* Your instructions *
Every line in the listing is to be echoed verbatim.

◇ ◇ ◇

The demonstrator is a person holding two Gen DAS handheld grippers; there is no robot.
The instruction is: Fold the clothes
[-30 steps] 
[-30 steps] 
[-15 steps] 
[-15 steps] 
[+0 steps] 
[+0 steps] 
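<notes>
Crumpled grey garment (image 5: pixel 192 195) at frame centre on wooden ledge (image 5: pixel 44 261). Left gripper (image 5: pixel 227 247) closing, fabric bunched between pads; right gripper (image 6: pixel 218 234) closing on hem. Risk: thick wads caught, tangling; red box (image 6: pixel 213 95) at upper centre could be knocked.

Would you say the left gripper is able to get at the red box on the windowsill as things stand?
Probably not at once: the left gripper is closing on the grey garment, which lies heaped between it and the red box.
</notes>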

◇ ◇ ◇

* Exercise answer *
The demonstrator is a person holding two Gen DAS handheld grippers; there is no robot.
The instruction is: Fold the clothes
[-30 steps] 
[-30 steps] 
[-15 steps] 
[-15 steps] 
[+0 steps] 
[+0 steps] 
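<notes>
Crumpled grey garment (image 5: pixel 192 195) at frame centre on wooden ledge (image 5: pixel 44 261). Left gripper (image 5: pixel 227 247) closing, fabric bunched between pads; right gripper (image 6: pixel 218 234) closing on hem. Risk: thick wads caught, tangling; red box (image 6: pixel 213 95) at upper centre could be knocked.

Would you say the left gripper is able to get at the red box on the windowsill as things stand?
Probably not at once: the left gripper is closing on the grey garment, which lies heaped between it and the red box.
</notes>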

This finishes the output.